::: Task material :::
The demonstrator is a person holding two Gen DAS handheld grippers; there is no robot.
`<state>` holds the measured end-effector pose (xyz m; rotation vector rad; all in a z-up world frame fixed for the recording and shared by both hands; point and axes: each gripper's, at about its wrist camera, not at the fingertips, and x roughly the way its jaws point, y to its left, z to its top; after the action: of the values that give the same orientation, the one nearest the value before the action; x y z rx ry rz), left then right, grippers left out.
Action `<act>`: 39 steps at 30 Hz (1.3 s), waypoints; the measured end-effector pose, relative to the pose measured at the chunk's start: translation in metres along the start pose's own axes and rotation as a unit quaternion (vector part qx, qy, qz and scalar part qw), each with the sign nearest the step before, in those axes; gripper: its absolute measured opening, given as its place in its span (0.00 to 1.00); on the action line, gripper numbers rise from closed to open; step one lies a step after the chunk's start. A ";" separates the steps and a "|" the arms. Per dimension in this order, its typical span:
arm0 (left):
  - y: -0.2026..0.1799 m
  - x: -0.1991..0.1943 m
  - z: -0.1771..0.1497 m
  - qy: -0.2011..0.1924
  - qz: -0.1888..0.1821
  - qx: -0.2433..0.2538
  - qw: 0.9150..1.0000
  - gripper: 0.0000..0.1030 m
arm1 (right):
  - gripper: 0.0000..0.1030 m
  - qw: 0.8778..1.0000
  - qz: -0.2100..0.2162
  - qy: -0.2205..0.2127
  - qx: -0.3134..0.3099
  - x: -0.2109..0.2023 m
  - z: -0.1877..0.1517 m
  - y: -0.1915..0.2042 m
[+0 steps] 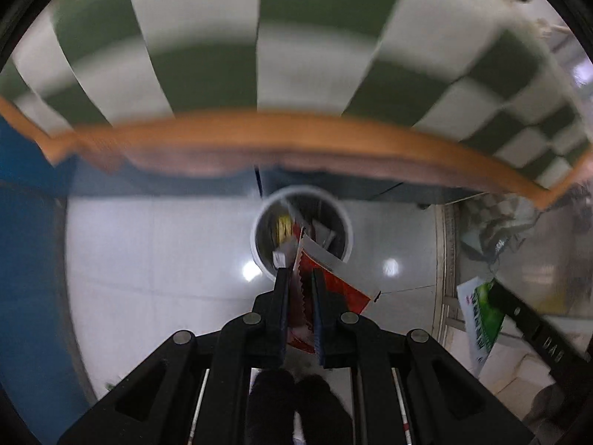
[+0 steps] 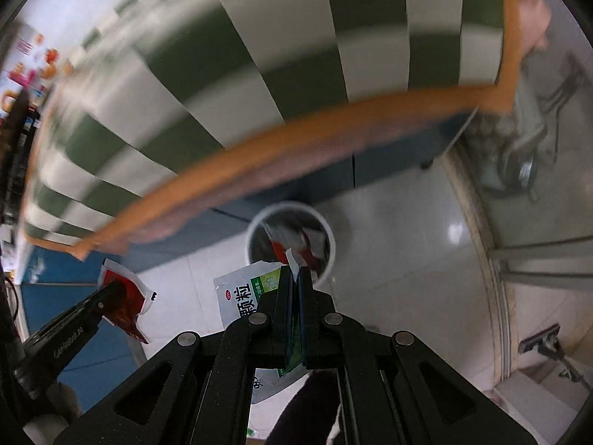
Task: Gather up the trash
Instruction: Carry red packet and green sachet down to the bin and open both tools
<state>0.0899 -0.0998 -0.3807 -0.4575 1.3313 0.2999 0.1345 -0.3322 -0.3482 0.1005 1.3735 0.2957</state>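
Observation:
My left gripper (image 1: 299, 274) is shut on a red and white snack wrapper (image 1: 333, 278) and holds it above a white round bin (image 1: 259, 256) on the floor. The bin has several wrappers inside. My right gripper (image 2: 292, 272) is shut on a white and green sachet (image 2: 241, 293), also above the white bin (image 2: 330, 256). The left gripper with its red wrapper (image 2: 124, 300) shows at the left of the right wrist view. The right gripper's sachet (image 1: 481, 319) shows at the right of the left wrist view.
A table with a green and white checked cloth (image 1: 259, 37) and orange edge (image 1: 296, 129) stands just beyond the bin. Blue panels (image 1: 26, 259) are under it. The floor is glossy white tile (image 1: 148, 259). A chair base (image 2: 519, 170) and a floor tool (image 2: 548, 345) are at the right.

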 end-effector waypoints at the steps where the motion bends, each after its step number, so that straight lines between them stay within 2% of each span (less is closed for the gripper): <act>1: 0.005 0.026 0.002 0.009 -0.003 -0.010 1.000 0.08 | 0.03 1.000 0.000 0.011 0.003 0.025 -0.002 -0.007; 7: 0.030 0.178 0.014 0.047 -0.013 -0.051 0.997 0.08 | 0.03 0.999 0.003 0.044 0.016 0.178 -0.006 -0.043; 10: 0.038 0.234 0.014 0.063 -0.021 -0.052 0.996 0.08 | 0.03 0.998 0.001 0.054 0.014 0.252 -0.006 -0.054; 12: 0.039 0.272 0.015 0.076 -0.011 -0.041 0.996 0.09 | 0.03 0.998 0.003 0.062 0.010 0.300 -0.005 -0.059; 16: 0.045 0.308 0.016 0.083 0.000 -0.030 0.996 0.10 | 0.04 0.998 -0.003 0.065 -0.010 0.365 0.002 -0.055; 18: 0.051 0.315 0.016 0.082 0.006 -0.032 0.996 0.14 | 0.04 0.997 -0.003 0.070 -0.017 0.387 0.005 -0.053; 19: 0.052 0.315 0.016 0.079 0.011 -0.033 0.996 0.23 | 0.07 0.997 -0.003 0.074 -0.020 0.396 0.006 -0.051; 20: 0.055 0.313 0.015 0.072 0.017 -0.035 0.997 0.38 | 0.07 0.997 -0.006 0.077 -0.023 0.403 0.007 -0.049; 21: 0.057 0.309 0.014 0.063 0.025 -0.037 0.997 0.49 | 0.08 0.997 -0.008 0.078 -0.027 0.407 0.008 -0.047; 22: 0.058 0.304 0.014 0.057 0.032 -0.037 0.997 0.73 | 0.15 0.996 -0.013 0.077 -0.030 0.410 0.009 -0.045; 23: 0.059 0.298 0.012 0.047 0.040 -0.037 0.997 0.90 | 0.20 0.996 -0.019 0.077 -0.035 0.410 0.009 -0.042; 25: 0.061 0.290 0.008 0.041 0.049 -0.036 0.997 1.00 | 0.34 0.996 -0.025 0.074 -0.043 0.406 0.009 -0.037; 26: 0.061 0.285 0.005 0.040 0.053 -0.034 0.997 1.00 | 0.40 0.996 -0.030 0.072 -0.049 0.402 0.008 -0.035; 28: 0.063 0.276 0.000 0.037 0.060 -0.032 0.997 1.00 | 0.73 0.995 -0.037 0.066 -0.061 0.391 0.006 -0.030; 31: 0.063 0.254 -0.009 0.032 0.072 -0.029 0.996 1.00 | 0.99 0.994 -0.046 0.062 -0.074 0.370 0.000 -0.025; 35: 0.059 0.214 -0.024 0.023 0.082 -0.026 0.996 1.00 | 1.00 0.993 -0.053 0.061 -0.084 0.336 -0.008 -0.020; 39: 0.047 0.167 -0.039 0.017 0.085 -0.025 0.996 1.00 | 1.00 0.992 -0.059 0.049 -0.099 0.278 -0.019 -0.017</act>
<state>0.0718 -0.0860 -0.5569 -0.3927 1.4023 0.4694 0.1643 -0.2762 -0.6202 -0.1615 1.4346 0.3382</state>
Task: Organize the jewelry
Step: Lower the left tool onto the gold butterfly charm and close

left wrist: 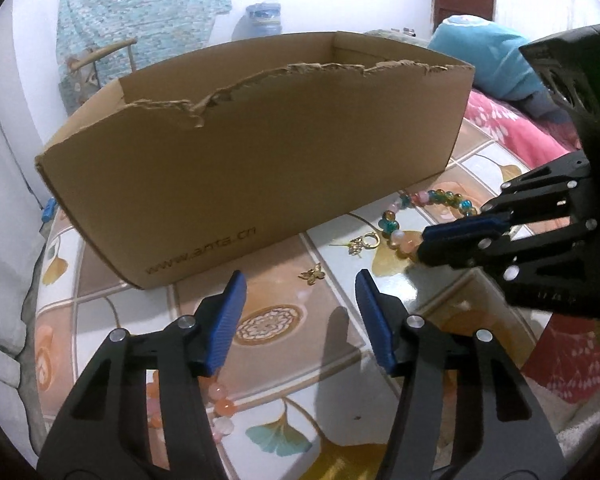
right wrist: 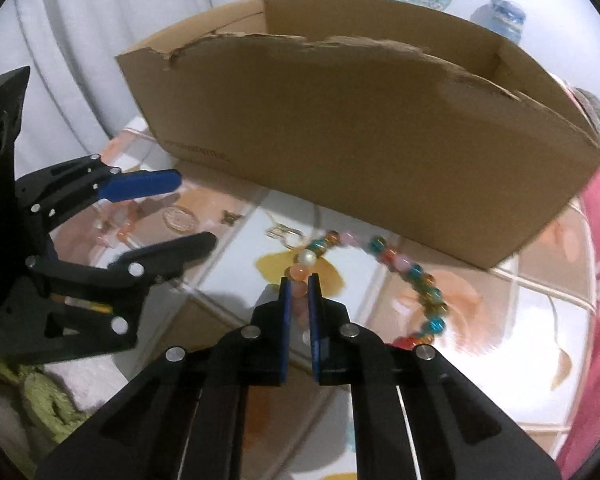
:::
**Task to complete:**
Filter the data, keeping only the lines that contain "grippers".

**Exercise result:**
The demonstrator is a person holding two Gen DAS handheld grippers; there is no robot.
`<state>` holds the measured end-effector pose (xyz m; rotation vector rad; all in a z-up world frame fixed for the recording and shared by both hands; point and axes: each gripper's, at about its wrist camera, not at the fingertips, and x roughly the way its jaws point, y to its left, z to its top; after the action: of the values that give the same orientation, the one nearest the value before the action; x y z rx ry rz), left then right, grippers left out.

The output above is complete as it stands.